Copy each line of the data below in which the word "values" can be found.

[INPUT FOR THIS TASK — start]

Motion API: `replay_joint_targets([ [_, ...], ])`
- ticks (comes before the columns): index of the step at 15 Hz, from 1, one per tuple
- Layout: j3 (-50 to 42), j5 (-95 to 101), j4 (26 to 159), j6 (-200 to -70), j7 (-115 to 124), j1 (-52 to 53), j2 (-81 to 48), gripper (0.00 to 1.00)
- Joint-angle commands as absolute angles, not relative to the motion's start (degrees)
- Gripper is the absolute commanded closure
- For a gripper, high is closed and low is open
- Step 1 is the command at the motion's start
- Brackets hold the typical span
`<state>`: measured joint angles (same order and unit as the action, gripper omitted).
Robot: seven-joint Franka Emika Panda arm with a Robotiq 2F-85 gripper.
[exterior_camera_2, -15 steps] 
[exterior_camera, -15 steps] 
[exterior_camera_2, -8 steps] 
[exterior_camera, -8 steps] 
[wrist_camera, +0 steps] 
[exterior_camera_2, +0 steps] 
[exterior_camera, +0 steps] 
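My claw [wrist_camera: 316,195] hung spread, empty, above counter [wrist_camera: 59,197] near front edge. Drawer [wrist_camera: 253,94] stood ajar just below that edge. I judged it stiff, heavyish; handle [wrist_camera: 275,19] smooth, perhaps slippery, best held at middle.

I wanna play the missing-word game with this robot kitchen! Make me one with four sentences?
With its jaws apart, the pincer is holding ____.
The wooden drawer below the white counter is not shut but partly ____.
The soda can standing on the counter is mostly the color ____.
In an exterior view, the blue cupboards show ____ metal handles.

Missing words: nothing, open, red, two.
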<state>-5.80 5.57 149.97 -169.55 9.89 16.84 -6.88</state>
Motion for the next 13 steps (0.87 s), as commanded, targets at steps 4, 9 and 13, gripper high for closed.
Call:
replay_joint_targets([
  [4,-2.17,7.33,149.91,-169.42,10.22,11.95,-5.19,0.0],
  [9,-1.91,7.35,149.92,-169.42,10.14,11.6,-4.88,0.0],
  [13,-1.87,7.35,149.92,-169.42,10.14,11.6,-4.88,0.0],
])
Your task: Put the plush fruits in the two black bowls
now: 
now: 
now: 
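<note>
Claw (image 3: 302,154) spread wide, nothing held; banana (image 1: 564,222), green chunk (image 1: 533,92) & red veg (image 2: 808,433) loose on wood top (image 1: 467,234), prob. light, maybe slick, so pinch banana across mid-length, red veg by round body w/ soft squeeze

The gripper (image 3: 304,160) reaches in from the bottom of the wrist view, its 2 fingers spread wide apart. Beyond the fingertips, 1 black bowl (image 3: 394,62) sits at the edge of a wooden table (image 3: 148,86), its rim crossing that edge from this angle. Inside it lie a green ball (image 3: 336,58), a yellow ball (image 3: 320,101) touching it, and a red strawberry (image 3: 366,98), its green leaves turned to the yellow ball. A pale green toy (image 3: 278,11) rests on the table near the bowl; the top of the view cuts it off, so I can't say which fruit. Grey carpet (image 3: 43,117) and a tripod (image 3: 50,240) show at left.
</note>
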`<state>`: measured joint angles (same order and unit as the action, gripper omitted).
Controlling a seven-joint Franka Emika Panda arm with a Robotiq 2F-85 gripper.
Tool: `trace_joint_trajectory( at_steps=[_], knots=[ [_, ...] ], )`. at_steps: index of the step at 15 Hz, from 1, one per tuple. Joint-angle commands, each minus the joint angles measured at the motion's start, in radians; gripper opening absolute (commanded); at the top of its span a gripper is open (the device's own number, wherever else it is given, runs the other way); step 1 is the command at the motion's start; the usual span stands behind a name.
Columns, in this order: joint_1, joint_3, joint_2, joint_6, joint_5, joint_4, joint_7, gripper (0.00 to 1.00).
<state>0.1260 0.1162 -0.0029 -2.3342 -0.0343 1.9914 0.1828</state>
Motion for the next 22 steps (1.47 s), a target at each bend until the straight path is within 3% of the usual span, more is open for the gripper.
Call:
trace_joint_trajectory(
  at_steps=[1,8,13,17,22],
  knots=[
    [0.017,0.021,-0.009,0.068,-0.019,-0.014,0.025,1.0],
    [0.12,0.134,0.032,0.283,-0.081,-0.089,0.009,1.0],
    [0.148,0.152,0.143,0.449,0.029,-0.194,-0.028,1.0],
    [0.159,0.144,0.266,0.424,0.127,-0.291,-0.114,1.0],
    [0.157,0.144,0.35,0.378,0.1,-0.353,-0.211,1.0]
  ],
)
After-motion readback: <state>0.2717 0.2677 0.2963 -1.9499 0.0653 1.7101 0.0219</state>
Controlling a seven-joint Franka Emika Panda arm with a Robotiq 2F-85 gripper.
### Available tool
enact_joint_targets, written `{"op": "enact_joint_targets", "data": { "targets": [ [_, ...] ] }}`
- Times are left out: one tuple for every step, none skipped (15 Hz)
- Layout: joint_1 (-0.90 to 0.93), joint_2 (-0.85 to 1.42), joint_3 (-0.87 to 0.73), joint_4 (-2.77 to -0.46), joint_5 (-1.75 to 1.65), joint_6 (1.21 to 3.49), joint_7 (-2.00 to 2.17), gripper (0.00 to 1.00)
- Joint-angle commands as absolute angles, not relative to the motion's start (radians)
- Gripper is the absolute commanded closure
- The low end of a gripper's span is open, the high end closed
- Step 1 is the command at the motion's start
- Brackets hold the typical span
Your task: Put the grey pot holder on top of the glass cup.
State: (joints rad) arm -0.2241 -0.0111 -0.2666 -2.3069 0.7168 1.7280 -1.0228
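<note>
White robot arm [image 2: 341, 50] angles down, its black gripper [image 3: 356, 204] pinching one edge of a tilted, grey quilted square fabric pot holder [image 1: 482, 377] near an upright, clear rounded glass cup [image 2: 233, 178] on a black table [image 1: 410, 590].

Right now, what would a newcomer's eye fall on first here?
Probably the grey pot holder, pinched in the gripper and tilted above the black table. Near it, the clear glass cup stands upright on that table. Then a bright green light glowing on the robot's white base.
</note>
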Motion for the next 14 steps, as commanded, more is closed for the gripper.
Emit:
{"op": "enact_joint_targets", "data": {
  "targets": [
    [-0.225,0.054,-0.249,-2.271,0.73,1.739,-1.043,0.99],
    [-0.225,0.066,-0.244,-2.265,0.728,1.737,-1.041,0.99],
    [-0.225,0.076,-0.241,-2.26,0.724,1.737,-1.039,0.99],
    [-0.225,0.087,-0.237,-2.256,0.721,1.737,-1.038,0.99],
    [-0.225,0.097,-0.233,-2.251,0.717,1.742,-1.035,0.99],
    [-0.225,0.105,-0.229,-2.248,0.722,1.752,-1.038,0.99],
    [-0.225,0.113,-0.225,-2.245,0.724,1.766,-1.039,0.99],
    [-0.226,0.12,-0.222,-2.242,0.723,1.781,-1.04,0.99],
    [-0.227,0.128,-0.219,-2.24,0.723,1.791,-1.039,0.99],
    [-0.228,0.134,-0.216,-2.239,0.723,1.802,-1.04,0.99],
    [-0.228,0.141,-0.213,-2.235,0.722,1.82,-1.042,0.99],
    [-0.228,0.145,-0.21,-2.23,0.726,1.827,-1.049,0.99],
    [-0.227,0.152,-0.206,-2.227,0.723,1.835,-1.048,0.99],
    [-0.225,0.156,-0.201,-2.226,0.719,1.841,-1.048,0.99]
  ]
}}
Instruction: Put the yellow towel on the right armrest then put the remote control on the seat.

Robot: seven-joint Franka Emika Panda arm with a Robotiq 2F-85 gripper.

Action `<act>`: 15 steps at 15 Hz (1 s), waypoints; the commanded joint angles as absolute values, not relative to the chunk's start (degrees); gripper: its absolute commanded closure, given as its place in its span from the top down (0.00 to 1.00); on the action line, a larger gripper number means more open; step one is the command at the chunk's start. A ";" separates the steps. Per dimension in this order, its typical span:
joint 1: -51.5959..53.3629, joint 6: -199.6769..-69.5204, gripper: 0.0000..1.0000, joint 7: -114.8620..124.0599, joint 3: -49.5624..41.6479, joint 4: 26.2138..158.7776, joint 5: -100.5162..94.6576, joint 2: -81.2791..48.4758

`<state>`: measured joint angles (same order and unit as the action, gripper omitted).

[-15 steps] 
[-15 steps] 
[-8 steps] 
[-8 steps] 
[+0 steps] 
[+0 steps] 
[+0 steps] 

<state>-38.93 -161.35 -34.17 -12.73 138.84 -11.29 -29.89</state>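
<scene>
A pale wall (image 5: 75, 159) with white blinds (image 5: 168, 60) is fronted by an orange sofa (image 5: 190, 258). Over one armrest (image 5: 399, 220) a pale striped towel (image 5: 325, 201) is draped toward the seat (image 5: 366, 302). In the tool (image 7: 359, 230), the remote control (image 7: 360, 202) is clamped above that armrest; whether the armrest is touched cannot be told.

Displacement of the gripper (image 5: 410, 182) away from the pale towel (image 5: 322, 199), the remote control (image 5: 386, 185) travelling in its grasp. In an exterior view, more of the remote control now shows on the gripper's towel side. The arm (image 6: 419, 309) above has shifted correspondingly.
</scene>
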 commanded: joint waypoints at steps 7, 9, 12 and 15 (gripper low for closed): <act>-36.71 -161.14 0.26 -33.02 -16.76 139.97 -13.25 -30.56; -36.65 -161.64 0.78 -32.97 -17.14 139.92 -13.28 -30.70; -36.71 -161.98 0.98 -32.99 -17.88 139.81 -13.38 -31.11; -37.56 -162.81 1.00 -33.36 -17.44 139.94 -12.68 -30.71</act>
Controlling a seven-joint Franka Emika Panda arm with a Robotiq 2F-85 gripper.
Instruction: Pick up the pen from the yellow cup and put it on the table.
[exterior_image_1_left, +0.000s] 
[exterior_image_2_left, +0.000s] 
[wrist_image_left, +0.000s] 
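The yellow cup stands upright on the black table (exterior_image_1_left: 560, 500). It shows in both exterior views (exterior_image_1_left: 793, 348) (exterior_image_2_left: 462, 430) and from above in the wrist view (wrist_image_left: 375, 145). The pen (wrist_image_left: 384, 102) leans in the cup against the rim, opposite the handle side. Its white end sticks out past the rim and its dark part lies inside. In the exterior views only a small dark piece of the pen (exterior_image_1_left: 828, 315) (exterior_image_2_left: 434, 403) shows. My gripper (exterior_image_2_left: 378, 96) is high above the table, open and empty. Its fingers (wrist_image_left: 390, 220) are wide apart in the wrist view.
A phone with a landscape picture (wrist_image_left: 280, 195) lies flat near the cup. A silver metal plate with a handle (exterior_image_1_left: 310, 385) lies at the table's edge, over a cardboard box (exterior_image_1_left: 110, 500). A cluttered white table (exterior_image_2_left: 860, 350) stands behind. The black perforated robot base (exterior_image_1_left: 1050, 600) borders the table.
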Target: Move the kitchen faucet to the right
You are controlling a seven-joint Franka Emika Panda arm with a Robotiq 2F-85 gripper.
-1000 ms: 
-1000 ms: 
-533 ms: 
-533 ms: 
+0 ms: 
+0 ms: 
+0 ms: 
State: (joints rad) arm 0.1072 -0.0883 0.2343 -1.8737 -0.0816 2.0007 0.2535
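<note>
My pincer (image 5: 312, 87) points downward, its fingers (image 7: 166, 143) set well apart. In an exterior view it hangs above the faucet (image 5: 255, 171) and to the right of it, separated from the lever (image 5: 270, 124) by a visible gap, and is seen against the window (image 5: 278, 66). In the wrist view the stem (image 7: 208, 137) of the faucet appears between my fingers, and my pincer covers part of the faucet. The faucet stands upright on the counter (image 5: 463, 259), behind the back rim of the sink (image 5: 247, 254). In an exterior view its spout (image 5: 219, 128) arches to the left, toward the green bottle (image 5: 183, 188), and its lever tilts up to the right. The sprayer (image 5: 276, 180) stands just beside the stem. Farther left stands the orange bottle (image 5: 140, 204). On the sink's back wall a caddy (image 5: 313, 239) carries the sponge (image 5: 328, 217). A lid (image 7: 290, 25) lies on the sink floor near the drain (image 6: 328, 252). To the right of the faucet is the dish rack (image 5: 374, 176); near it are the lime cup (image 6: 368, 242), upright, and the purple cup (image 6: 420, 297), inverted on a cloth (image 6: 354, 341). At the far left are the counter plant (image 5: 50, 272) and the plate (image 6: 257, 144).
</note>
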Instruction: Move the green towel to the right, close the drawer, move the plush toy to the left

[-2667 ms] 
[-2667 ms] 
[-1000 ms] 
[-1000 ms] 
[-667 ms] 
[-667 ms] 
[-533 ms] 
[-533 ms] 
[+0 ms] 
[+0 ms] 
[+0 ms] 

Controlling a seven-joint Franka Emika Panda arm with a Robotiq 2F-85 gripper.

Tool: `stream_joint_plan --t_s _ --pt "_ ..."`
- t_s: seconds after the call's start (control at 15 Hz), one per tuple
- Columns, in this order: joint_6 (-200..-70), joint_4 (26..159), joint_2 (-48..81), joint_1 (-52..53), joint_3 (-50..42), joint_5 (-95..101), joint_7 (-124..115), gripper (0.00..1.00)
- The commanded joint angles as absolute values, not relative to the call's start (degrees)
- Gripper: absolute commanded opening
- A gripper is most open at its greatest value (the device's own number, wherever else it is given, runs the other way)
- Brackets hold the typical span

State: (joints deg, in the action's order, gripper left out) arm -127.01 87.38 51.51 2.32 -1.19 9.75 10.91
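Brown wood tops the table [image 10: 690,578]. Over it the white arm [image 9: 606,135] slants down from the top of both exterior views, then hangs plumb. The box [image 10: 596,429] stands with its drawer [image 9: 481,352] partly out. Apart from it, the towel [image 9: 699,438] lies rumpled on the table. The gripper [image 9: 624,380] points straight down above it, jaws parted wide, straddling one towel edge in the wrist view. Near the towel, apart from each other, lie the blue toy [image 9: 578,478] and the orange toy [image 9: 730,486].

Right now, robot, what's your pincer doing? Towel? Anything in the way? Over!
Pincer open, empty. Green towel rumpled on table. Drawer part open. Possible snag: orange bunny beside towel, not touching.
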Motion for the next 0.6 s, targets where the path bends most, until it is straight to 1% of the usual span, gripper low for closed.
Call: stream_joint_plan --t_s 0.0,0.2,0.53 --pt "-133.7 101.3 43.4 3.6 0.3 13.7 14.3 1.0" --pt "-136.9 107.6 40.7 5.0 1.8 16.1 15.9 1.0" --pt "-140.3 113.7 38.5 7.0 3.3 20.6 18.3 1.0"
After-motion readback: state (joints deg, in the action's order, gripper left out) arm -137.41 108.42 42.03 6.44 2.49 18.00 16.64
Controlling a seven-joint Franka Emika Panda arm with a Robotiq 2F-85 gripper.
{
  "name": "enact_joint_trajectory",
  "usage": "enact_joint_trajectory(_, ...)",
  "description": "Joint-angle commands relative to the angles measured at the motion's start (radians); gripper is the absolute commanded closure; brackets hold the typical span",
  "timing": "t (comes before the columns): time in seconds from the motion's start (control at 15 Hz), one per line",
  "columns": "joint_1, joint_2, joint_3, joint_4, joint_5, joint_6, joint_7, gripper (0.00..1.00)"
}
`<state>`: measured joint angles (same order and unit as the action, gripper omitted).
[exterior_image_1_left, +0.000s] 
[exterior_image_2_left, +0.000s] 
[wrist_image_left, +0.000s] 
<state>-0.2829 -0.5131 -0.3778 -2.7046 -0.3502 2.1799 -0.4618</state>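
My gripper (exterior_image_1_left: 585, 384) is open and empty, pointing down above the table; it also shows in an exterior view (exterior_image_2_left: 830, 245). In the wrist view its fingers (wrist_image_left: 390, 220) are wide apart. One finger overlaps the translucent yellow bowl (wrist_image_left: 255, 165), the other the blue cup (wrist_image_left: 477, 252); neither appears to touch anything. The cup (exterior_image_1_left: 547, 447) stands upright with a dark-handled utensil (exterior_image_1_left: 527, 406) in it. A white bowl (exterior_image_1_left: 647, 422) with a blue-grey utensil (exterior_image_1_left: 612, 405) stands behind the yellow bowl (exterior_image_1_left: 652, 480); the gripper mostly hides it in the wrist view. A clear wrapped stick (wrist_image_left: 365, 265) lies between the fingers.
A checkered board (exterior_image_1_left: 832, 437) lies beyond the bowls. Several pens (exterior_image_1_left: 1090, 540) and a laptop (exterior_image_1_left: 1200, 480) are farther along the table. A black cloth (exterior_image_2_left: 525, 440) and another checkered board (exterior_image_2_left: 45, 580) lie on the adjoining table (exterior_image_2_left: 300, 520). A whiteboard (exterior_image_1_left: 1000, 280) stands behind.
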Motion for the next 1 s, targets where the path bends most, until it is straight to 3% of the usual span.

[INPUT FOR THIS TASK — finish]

◆ FINISHED EXERCISE:
Action `<act>`: 15 steps at 15 Hz (1 s), waypoints; the commanded joint angles as absolute values, not relative to the chunk's start (degrees); gripper: its absolute commanded closure, given as its place in its span from the top down (0.00 to 1.00); on the action line, a larger gripper number means more open; step one is the command at the chunk's start. A ";" separates the steps. Per dimension in this order, its typical span:
- The commanded joint angles as absolute values, not relative to the call's start (degrees)

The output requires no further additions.